In Patients Without a History of Cardiac Failure: Continued depression of the myocardium with beta-blocking agents over a period of time can, in some cases, lead to cardiac failure. At the first sign or symptom of impending cardiac failure, patients should be fully digitalized and/or given a diuretic. The response should be observed closely. If cardiac failure continues, despite adequate digitalization and diuretic therapy, metoprolol should be withdrawn.
Ischemic Heart Disease: Following abrupt cessation of therapy with certain beta-blocking agents, exacerbations of angina pectoris and in some cases, myocardial infarction have been reported. Even in the absence of overt angina pectoris, when discontinuing therapy, metoprolol should not be withdrawn abruptly, and patients should be cautioned against interruption of therapy without the physician’s advice (see PRECAUTIONS: Information for Patients).

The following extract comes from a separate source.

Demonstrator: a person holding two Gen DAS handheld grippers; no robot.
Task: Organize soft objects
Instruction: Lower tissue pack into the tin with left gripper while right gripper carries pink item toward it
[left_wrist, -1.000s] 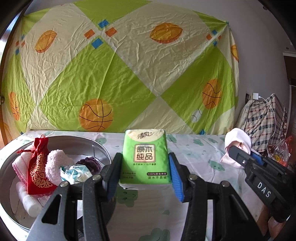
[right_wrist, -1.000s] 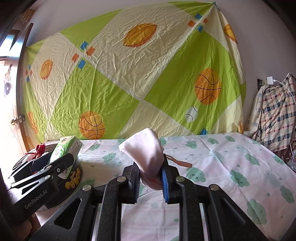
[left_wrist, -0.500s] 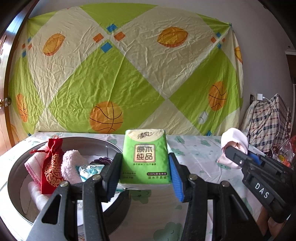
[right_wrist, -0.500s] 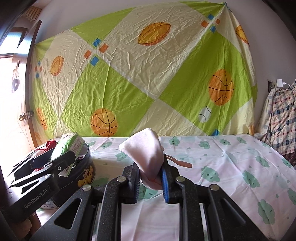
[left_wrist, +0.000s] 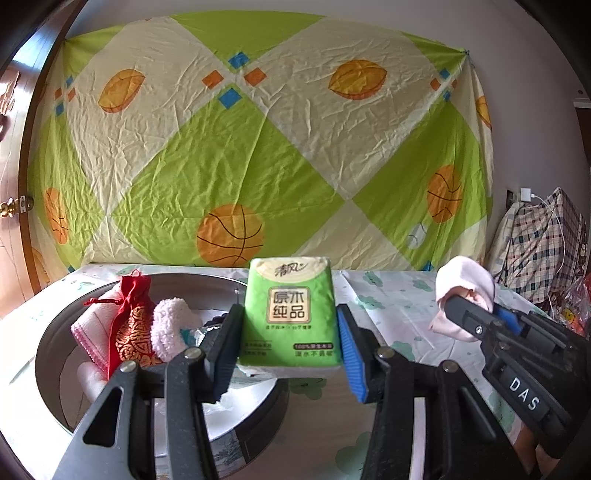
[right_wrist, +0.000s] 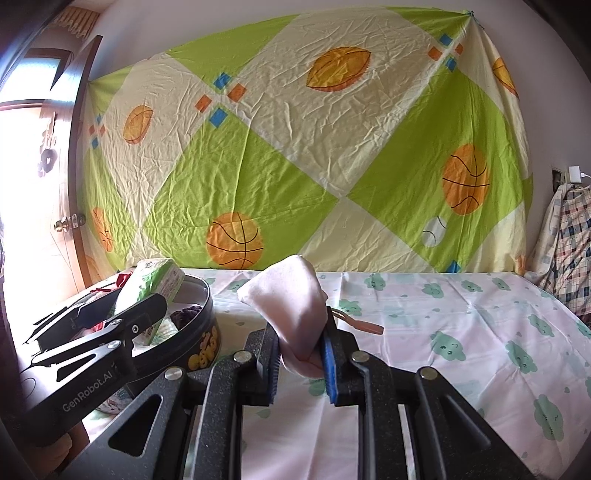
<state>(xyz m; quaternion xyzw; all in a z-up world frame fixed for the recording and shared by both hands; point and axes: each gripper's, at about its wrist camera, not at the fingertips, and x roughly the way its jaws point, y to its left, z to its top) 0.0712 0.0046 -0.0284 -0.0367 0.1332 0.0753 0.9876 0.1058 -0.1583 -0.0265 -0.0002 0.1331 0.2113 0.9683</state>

Bronchospastic Diseases: PATIENTS WITH BRONCHOSPASTIC DISEASES SHOULD, IN GENERAL, NOT RECEIVE BETA BLOCKERS, including metoprolol tartrate and hydrochlorothiazide. Because of its relative beta1 selectivity, however, metoprolol may be used with caution in patients with bronchospastic disease who do not respond to, or cannot tolerate, other antihypertensive treatment. Since beta1 selectivity is not absolute, a beta2-stimulating agent should be administered concomitantly, and the lowest possible dose of metoprolol should be used. In these circumstances it would be prudent initially to administer metoprolol in smaller doses three times daily, instead of larger doses two times daily, to avoid the higher plasma levels associated with the longer dosing interval (see DOSAGE AND ADMINISTRATION).

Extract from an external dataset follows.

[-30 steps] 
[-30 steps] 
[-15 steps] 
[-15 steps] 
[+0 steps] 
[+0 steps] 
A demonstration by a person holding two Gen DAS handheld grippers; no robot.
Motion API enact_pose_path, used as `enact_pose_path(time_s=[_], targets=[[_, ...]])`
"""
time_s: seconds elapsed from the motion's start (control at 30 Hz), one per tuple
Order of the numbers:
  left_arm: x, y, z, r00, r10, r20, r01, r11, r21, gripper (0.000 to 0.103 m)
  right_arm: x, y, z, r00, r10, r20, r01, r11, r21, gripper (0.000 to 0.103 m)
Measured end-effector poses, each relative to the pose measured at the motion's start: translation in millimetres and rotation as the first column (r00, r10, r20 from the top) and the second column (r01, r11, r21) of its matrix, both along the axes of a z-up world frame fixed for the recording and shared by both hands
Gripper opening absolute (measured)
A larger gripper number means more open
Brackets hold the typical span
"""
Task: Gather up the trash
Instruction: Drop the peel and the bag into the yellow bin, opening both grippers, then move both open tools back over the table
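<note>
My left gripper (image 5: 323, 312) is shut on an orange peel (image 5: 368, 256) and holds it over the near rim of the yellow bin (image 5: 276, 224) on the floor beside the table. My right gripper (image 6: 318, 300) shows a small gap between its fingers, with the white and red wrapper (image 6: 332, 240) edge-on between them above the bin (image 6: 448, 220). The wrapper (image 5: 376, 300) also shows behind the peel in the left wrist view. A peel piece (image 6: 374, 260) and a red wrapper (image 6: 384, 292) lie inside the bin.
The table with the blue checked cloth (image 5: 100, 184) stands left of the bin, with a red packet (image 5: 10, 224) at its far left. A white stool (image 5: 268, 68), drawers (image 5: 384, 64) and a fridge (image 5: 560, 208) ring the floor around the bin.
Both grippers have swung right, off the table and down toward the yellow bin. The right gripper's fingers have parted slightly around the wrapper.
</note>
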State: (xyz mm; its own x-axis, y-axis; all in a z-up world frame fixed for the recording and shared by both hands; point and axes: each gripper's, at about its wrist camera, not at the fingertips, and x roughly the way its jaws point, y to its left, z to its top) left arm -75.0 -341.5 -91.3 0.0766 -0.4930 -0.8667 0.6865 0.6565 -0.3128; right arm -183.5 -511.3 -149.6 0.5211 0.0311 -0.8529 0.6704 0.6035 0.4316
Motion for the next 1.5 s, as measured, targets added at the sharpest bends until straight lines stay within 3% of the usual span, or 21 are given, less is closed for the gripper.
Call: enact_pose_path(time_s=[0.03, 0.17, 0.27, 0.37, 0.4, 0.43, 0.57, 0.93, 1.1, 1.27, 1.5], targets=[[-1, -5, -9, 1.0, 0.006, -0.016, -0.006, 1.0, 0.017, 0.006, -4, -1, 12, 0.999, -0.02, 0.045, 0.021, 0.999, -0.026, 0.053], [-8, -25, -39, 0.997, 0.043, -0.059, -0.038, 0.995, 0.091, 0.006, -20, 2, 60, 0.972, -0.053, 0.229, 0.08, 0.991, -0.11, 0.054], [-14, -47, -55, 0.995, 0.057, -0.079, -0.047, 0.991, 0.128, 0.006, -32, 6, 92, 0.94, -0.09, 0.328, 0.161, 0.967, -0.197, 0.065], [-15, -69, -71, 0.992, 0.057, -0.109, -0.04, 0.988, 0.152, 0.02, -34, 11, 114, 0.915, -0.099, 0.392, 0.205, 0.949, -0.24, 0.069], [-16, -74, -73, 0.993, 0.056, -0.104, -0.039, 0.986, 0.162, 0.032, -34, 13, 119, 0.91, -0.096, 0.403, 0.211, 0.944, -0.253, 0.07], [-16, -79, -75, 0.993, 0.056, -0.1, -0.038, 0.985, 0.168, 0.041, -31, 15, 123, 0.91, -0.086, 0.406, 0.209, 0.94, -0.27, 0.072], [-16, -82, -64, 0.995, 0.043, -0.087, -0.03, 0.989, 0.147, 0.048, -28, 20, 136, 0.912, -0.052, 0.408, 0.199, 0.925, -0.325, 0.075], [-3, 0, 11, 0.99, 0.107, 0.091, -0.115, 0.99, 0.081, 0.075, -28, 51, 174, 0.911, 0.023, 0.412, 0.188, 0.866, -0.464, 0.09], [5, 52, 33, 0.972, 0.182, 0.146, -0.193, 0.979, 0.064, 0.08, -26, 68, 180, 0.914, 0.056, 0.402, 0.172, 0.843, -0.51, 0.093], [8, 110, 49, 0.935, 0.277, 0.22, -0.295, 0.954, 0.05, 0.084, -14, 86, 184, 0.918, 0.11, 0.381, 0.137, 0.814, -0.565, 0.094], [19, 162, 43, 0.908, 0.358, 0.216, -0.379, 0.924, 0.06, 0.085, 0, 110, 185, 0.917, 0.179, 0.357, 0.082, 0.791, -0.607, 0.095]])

Major Surgery: Chronically administered beta-blocking therapy should not be routinely withdrawn prior to major surgery; however, the impaired ability of the heart to respond to reflex adrenergic stimuli may augment the risks of general anesthesia and surgical procedures.

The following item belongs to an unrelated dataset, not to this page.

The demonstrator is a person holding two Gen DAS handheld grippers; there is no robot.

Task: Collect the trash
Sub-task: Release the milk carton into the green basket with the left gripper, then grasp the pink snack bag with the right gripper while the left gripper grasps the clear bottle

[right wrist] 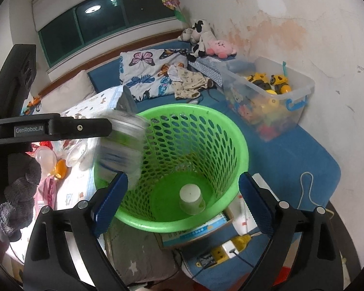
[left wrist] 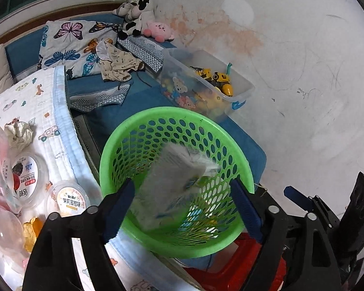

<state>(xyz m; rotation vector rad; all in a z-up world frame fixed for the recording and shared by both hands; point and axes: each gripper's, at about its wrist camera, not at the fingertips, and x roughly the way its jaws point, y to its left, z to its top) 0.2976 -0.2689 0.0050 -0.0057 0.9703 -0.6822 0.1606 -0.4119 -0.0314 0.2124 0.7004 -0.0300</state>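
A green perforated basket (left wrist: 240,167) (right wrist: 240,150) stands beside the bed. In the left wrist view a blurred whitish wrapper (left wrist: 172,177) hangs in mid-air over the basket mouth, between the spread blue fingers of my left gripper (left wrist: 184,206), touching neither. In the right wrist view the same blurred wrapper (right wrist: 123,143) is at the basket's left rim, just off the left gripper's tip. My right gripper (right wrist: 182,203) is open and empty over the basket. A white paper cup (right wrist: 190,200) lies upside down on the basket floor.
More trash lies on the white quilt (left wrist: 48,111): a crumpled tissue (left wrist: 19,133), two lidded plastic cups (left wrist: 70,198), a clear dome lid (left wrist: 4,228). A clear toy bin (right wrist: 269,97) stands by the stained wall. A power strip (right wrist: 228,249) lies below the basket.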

Diabetes and Hypoglycemia: Metoprolol should be used with caution in diabetic patients if a beta-blocking agent is required. Beta blockers, including metoprolol tartrate and hydrochlorothiazide, may mask tachycardia occurring with hypoglycemia, but other manifestations such as dizziness and sweating may not be significantly affected. Selective beta blockers do not potentiate insulin-induced hypoglycemia and, unlike nonselective beta blockers, do not delay recovery of blood glucose to normal levels.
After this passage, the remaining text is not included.